### Records excerpted from a collection
=== Section Start ===

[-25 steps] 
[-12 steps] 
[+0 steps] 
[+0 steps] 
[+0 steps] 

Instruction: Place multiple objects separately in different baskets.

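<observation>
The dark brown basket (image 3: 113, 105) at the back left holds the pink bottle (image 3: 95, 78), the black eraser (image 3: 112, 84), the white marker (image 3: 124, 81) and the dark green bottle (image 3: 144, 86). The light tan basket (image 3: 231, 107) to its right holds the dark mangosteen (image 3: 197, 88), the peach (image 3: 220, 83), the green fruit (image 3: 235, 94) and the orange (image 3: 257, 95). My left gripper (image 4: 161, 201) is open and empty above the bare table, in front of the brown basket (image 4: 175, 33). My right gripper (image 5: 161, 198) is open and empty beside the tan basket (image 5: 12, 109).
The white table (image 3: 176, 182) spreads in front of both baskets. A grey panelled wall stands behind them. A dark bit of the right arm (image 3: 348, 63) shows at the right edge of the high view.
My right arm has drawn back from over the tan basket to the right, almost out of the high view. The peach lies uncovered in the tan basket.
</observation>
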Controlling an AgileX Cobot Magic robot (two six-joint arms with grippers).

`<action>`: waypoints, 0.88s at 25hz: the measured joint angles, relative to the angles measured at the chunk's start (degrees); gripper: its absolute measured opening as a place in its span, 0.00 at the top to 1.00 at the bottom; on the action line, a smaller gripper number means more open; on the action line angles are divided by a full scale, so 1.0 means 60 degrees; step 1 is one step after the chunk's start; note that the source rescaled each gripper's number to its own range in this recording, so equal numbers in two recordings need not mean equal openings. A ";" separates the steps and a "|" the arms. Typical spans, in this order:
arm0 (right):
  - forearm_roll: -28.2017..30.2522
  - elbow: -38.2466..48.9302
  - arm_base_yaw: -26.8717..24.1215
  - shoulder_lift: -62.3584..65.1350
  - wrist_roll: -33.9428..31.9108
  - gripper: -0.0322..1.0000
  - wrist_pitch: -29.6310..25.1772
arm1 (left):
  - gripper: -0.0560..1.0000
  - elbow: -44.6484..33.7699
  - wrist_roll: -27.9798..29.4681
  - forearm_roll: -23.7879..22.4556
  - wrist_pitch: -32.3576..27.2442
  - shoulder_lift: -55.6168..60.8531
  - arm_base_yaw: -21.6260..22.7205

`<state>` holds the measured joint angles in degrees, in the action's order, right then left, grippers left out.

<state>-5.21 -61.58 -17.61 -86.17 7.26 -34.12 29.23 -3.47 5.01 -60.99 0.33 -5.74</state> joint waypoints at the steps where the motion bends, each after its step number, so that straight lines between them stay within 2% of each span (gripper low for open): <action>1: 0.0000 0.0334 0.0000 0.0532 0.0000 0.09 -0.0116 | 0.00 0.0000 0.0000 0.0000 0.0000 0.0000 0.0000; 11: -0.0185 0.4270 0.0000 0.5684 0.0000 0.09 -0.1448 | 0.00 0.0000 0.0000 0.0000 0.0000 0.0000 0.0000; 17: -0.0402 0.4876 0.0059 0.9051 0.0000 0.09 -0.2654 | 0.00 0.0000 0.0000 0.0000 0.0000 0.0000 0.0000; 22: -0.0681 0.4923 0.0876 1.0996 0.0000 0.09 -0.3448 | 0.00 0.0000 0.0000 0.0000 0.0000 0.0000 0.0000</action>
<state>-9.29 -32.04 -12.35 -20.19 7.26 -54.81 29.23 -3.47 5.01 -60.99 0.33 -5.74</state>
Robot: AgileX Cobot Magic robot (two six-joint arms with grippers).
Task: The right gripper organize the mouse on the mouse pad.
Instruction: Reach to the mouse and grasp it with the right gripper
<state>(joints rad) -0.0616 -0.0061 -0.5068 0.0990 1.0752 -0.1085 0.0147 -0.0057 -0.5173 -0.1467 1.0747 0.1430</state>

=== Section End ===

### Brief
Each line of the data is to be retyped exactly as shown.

### Result
[-25 steps] 
[-12 steps] 
[+0 steps] 
[+0 steps] 
[+0 steps] 

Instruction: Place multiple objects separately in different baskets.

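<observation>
The dark brown basket (image 3: 113, 105) at the back left holds the pink bottle (image 3: 95, 78), the black eraser (image 3: 112, 84), the white marker (image 3: 124, 81) and the dark green bottle (image 3: 144, 86). The light tan basket (image 3: 231, 107) to its right holds the dark mangosteen (image 3: 197, 88), the peach (image 3: 220, 83), the green fruit (image 3: 235, 94) and the orange (image 3: 257, 95). My left gripper (image 4: 161, 201) is open and empty above the bare table, in front of the brown basket (image 4: 175, 33). My right gripper (image 5: 161, 198) is open and empty beside the tan basket (image 5: 12, 109).
The white table (image 3: 176, 182) spreads in front of both baskets. A grey panelled wall stands behind them. A dark bit of the right arm (image 3: 348, 63) shows at the right edge of the high view.
My right arm has drawn back from over the tan basket to the right, almost out of the high view. The peach lies uncovered in the tan basket.
</observation>
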Controlling an AgileX Cobot Magic robot (two six-joint arms with grippers).

`<action>`: waypoints, 0.88s at 25hz: the measured joint angles, relative to the angles measured at the chunk's start (degrees); gripper: its absolute measured opening as a place in its span, 0.00 at the top to 1.00 at the bottom; on the action line, a smaller gripper number means more open; on the action line angles are divided by a full scale, so 1.0 means 60 degrees; step 1 is one step after the chunk's start; note that the source rescaled each gripper's number to its own range in this recording, so equal numbers in two recordings need not mean equal openings. A ";" separates the steps and a "|" the arms. Typical spans, in this order:
arm0 (right):
  - forearm_roll: -28.2017..30.2522
  - elbow: -38.2466..48.9302
  - arm_base_yaw: -26.8717..24.1215
  - shoulder_lift: -62.3584..65.1350
  - wrist_roll: -33.9428..31.9108
  - gripper: -0.0322..1.0000
  - wrist_pitch: -29.6310..25.1772
arm1 (left):
  - gripper: -0.0560..1.0000
  - elbow: -44.6484..33.7699
  - wrist_roll: -27.9798..29.4681
  - forearm_roll: -23.7879..22.4556
  - wrist_pitch: -32.3576..27.2442
  - shoulder_lift: -55.6168..60.8531
  - arm_base_yaw: -21.6260..22.7205

`<state>` holds the measured joint angles in degrees, in the action's order, right then left, grippers left out.

<state>-5.21 -61.58 -17.61 -86.17 7.26 -34.12 29.23 -3.47 5.01 -60.99 0.33 -5.74</state> joint waypoints at the steps where the motion bends, each after its step number, so that straight lines between them stay within 2% of each span (gripper low for open): <action>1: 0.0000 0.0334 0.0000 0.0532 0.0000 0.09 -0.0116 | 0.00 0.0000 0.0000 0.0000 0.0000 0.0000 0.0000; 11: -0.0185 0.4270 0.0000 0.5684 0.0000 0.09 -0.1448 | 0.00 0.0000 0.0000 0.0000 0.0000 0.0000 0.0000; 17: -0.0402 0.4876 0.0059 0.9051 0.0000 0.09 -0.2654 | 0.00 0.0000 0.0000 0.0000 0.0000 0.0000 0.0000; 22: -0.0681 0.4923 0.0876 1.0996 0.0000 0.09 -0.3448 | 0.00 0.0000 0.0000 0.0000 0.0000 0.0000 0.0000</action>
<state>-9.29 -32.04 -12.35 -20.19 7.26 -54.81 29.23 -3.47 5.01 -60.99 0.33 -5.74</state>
Robot: AgileX Cobot Magic robot (two six-joint arms with grippers).
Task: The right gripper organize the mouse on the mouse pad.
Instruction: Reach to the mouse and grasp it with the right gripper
<state>(joints rad) -0.0616 -0.0061 -0.5068 0.0990 1.0752 -0.1085 0.0147 -0.0057 -0.5173 -0.1467 1.0747 0.1430</state>

The answer given above is complete as it stands.